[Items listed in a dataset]

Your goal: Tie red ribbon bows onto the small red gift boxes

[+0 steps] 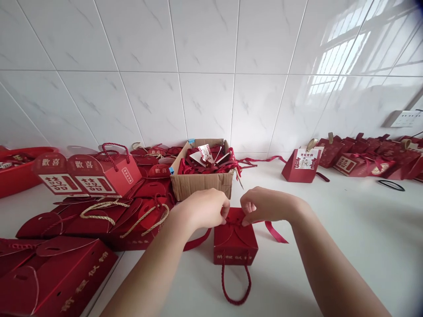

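A small red gift box point(235, 246) with gold characters on its front stands on the white table in front of me. Its twisted rope handle point(236, 301) hangs forward and lies on the table. Over the box top, my left hand point(209, 203) and my right hand point(266, 204) are closed in pinches at either side of the middle, on a red ribbon point(276, 232). One ribbon end trails out to the right and the other curves out on the left. The fingertips partly hide the ribbon where it crosses the lid.
Behind the box is a cardboard box point(201, 187) full of red ribbons and tags. Red gift boxes point(66, 273) crowd the left side, near a red basin point(13, 185). At right stand a triangular red box point(299, 169), more boxes point(366, 165) and a black ring point(391, 185).
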`<state>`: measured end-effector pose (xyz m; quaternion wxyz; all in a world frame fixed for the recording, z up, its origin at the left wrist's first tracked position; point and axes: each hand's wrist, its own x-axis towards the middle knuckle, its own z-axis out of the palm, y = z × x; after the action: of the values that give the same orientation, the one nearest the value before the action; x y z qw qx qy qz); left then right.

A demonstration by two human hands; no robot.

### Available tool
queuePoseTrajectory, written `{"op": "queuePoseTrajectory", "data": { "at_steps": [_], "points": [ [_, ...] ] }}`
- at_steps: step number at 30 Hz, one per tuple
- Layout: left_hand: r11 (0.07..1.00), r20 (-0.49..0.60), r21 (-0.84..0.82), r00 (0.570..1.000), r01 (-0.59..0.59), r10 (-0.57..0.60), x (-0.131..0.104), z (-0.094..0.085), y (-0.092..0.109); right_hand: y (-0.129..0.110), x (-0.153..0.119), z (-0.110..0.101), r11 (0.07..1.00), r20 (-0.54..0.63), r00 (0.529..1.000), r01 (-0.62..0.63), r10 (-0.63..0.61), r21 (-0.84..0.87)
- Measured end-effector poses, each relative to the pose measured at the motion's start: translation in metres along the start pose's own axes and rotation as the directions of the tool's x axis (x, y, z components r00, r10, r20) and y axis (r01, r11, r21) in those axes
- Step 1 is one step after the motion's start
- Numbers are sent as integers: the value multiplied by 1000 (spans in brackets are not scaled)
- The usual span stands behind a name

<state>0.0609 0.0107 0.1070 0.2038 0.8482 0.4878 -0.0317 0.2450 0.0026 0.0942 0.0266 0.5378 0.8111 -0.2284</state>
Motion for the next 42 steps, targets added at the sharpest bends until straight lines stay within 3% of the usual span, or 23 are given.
{"op": "queuePoseTrajectory", "data": {
  "at_steps": [5,10,13,16,20,26,29,32,37,42],
  "points": [
    [1000,-7,-4,1000,20,-20,-1,0,1,8,1,0,998,1,999,-41,41,42],
    [999,17,-2,999,38,-38,-4,-3,-5,19,2,4,986,69,998,-1,-11,168],
    [998,26,-14,998,63,-63,-5,-4,-7,31,-1,18,955,17,1000,19,-25,294],
    [997,29,-31,998,64,-63,-4,-3,-9,42,-5,40,868,-64,994,106,-86,484],
    [997,13,-41,998,63,-62,-1,-3,-13,48,-7,61,772,-151,979,202,-137,603],
    [998,87,-16,994,61,-59,0,-5,-19,50,-5,62,703,-155,974,226,-165,674],
    [997,82,-6,994,72,-71,-1,-5,-18,52,-5,61,688,-135,974,224,-182,690],
    [997,53,6,995,83,-83,-1,-4,-16,53,-7,62,656,-189,965,262,-181,708],
    [996,-3,47,997,72,-72,-1,-3,-14,50,-10,66,440,-367,903,428,-221,789],
    [988,68,112,991,105,-113,-1,-7,-11,42,-6,73,285,-424,841,520,-337,805]
  ]
}}
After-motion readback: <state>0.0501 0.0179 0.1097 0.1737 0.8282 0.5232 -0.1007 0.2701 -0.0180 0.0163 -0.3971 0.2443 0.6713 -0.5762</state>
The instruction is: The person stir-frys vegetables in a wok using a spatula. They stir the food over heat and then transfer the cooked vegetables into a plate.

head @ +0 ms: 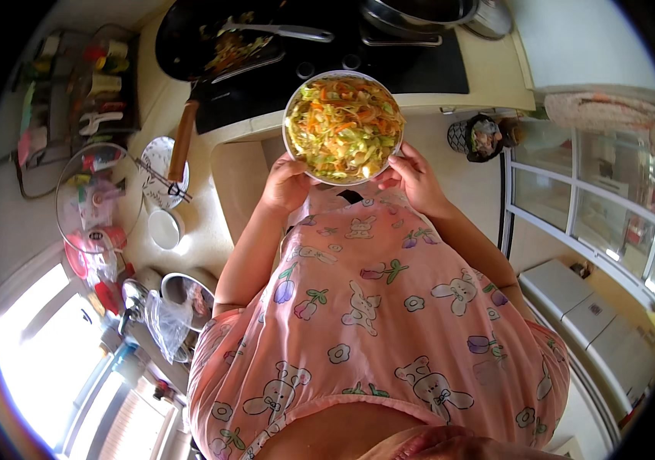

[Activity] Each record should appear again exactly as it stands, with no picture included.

[Solution]
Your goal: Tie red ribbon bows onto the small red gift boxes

[+0 steps] 

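A small red gift box point(235, 246) with gold characters on its front stands on the white table in front of me. Its twisted rope handle point(236, 301) hangs forward and lies on the table. Over the box top, my left hand point(209, 203) and my right hand point(266, 204) are closed in pinches at either side of the middle, on a red ribbon point(276, 232). One ribbon end trails out to the right and the other curves out on the left. The fingertips partly hide the ribbon where it crosses the lid.
Behind the box is a cardboard box point(201, 187) full of red ribbons and tags. Red gift boxes point(66, 273) crowd the left side, near a red basin point(13, 185). At right stand a triangular red box point(299, 169), more boxes point(366, 165) and a black ring point(391, 185).
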`<state>`: measured end-effector pose (xyz m; quaternion wxyz; all in a world frame fixed for the recording, z up, its origin at the left wrist's first tracked position; point and axes: each hand's wrist, its own x-axis towards the middle knuckle, its own z-axis out of the palm, y = z × x; after the action: of the values that give the same orientation, the one nearest the value before the action; x y z qw qx qy qz); left then right.

A demonstration by two human hands; no robot.

### Available tool
queuePoseTrajectory, written `{"op": "queuePoseTrajectory", "data": { "at_steps": [_], "points": [ [_, ...] ] }}`
- at_steps: step number at 30 Hz, one per tuple
- Layout: left_hand: r11 (0.07..1.00), r20 (-0.49..0.60), r21 (-0.84..0.82), r00 (0.570..1.000), r01 (-0.59..0.59), r10 (-0.57..0.60), x (-0.131..0.104), z (-0.094..0.085), y (-0.092..0.109); right_hand: y (-0.129..0.110), x (-0.153..0.119), z (-0.110..0.101), r11 (0.07..1.00), r20 (-0.54..0.63), r00 (0.529..1.000), r01 (-0.62..0.63), r10 (-0.63..0.61), r21 (-0.84..0.87)
- Measured end-effector poses, each relative to the pose measured at the motion's start: translation in metres along the start pose's own axes and rotation as the directions of the tool's x axis (x, y, z components r00, r10, r20) and y axis (r01, r11, r21) in those axes
- Step 1 is one step after the motion's start
- Numbers are sent as integers: the value multiplied by 1000 (spans in brackets are not scaled)
- The usual span stands behind a name

<state>0.0609 0.0107 0.1070 0.2038 0.8482 0.4878 -0.0317 0.2450 0.0026 0.0942 0.0266 0.5378 0.8111 -0.2284</state>
Motion for the next 42 steps, targets added at the sharpest bends until straight lines stay within 3% of the usual span, or 23 are given.
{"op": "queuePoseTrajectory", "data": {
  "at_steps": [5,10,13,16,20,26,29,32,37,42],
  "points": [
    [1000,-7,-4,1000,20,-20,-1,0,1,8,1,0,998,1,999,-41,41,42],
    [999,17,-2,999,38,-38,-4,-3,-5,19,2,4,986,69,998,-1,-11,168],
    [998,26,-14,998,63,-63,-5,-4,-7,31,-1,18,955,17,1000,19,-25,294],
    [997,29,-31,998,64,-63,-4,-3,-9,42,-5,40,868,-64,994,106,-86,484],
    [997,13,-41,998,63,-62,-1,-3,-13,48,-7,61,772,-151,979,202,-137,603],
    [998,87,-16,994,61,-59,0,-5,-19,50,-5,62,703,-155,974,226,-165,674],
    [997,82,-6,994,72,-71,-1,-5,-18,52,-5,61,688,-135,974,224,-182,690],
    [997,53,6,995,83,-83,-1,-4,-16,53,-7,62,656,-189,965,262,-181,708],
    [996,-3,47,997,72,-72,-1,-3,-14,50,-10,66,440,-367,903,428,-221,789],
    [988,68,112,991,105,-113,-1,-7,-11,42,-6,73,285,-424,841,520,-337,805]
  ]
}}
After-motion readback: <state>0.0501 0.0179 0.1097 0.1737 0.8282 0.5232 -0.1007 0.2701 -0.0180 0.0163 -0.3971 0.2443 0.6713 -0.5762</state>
The instruction is: The person stir-frys vegetables in a wok using a spatula. They stir the food over heat and then transfer the cooked vegetables into a plate.

head @ +0 ms: 

The exercise requires no additional answer.